CRISE DE LA MAIN-D’ŒUVRE AGRICOLES ET STRATEGIES D’ADAPTATION DES CACAOCULTEURS DE LA SOUS-PREFECTURE DE BUYO
Résumé
La Côte d’Ivoire après son indépendance a axé son développement sur l’agriculture
notamment le cacao. Mais depuis le début des années 1980, l’économie cacaoyère est
confrontée à diverses crises à la fois structurelles et conjoncturelles. Ces différentes
situations ont provoqué le déplacement progressif d’aires de production du cacao
qui se localisent désormais à l’ouest du pays.
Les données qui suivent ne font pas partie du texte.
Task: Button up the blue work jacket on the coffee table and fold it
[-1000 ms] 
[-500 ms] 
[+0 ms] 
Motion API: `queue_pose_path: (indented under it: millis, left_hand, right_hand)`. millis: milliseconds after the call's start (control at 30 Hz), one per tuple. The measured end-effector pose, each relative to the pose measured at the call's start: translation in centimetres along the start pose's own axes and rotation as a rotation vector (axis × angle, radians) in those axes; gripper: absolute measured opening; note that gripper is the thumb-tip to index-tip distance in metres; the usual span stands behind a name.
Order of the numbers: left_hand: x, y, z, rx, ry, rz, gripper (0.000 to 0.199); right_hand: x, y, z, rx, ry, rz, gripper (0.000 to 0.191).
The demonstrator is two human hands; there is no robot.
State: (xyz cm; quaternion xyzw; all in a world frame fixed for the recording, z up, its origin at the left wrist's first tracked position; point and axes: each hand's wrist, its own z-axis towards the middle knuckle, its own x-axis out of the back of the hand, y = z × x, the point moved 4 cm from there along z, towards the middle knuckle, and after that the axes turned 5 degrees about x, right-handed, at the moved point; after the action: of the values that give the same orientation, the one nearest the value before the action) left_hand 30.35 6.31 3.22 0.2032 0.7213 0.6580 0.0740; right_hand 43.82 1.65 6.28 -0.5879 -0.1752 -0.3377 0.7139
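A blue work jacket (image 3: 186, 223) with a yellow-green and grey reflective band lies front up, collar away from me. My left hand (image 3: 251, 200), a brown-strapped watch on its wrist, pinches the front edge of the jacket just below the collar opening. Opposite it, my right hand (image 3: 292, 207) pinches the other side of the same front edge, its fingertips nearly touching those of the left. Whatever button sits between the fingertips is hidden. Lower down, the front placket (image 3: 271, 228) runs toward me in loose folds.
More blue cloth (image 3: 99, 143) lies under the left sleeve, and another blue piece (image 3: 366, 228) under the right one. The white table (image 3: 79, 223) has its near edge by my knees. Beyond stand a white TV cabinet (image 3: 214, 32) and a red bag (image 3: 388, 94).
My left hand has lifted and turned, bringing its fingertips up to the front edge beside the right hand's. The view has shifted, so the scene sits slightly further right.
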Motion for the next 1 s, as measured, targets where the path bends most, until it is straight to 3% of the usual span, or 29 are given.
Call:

Dans la sous-préfecture de Buyo, au
centre-ouest de la Côte d’Ivoire, à l’image des autres zones de grande production,
l’économie cacaoyère fait face à des nombreuses crises dont celle de la main-d’œuvre.
Cette contribution analyse les impacts de cette crise et les stratégies d’adaptation des
producteurs face à cette situation dans la sous-préfecture de Buyo. La méthodologie
utilisée s’appuie sur la recherche documentaire et une enquête de terrain menée
auprès de 250 cacaoculteurs repartis dans sept (07) villages de la sous-préfecture. Il
en ressort que 37% des exploitants sont confrontés à la baisse de leurs productions
cacaoyère, 32% n’arrivent pas à entretenir suffisamment les plantations de cacao et
30,4% abandonnent des parties moins productives des plantations à la brousse. Pour
faire face à la crise de la main-d’œuvre, les exploitants adoptent plusieurs stratégies
dont les plus importantes sont l’utilisation des produits phytosanitaires, la
modification des contrats avec les manœuvres agricoles et les associations de culture.
Cette étude a permis d’aboutir à la conclusion selon laquelle, la crise de main
d’œuvre agricole source d’abandon progressif des plantations de cacao dans la souspréfecture de Buyo. Un abandon qui a été contournée grâce à l’adoption de nouvelle
stratégies notamment, la forte utilisation de désherbants, la modification des contrats
de travail et l’adoption de cultures moins mobilisatrice de main-d’œuvre.